HPV is the most common sexually transmitted infection in Canada and worldwide – an estimated 75% of sexually active Canadian men and women develop at least one anogenital HPV infection in their lifetime.1 Because it typically produces no symptoms,3 the virus can be spread by men and women who are unaware that they have the infection.

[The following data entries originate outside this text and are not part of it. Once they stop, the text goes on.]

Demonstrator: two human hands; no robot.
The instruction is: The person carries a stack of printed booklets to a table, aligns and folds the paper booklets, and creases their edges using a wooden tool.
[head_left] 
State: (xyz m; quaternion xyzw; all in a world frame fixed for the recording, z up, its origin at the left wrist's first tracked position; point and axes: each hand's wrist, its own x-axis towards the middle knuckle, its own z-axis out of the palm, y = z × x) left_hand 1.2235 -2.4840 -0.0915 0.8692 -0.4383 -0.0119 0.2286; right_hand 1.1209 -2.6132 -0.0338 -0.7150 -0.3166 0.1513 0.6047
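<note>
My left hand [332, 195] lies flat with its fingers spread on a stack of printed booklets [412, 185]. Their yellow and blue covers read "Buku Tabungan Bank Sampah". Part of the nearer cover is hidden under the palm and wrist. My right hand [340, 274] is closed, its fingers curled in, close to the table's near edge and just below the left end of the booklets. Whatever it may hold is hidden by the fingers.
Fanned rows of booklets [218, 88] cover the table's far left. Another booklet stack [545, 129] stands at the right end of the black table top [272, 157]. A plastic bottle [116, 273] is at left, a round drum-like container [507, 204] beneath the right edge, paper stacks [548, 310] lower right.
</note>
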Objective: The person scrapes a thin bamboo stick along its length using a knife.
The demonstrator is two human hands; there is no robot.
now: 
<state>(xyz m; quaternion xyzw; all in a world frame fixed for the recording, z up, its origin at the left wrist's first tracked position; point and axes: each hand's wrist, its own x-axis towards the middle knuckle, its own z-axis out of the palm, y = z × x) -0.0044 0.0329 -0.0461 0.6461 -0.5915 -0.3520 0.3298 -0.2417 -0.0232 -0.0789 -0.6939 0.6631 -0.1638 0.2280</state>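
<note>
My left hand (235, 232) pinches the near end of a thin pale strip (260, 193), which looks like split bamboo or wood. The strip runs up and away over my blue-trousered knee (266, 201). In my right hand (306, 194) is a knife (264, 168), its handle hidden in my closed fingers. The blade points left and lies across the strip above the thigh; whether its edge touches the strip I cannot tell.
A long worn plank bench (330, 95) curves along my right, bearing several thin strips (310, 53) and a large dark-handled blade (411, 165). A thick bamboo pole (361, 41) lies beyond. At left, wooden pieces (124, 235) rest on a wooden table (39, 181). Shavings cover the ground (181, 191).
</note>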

The HPV vaccines are safe and effective, with over 90% of study participants developing antibodies against the vaccine's HPV types, and nearly 100% prevention of precancerous cervical, vaginal, and anal lesions over 5 years, in individuals who were vaccinated before exposure to any HPV infection.4
Who should be vaccinated?
Rates of HPV infection are highest in people in their mid to late teens through early 20s, however, the risk of contracting a genital HPV infection remains high in both men and women in their 40s, 50s, and 60.4
In addition to causing cervical cancer in women, HPV type 16 is currently believed to cause an estimated 70% to 80% of head and neck cancers; annual rates of these cancers have been rising, particularly in men younger than 50 without other risk factors (i.e. smoking). Research has found that 1 in 4 men over the age of 45 has a high-risk genital HPV infection.4 The Society of Obstetricians and Gynaecologists of Canada (SOGC) recommends HPV vaccination for all girls and women aged 9 to 45 and for boys and men aged 9 to 26.2
When to get vaccinated?
The vaccine is most effective when it is given before exposure to the virus. That is why it is recommended for boys and girls at around 12 years of age, before they become sexually active.4
What do the available vaccines protect against?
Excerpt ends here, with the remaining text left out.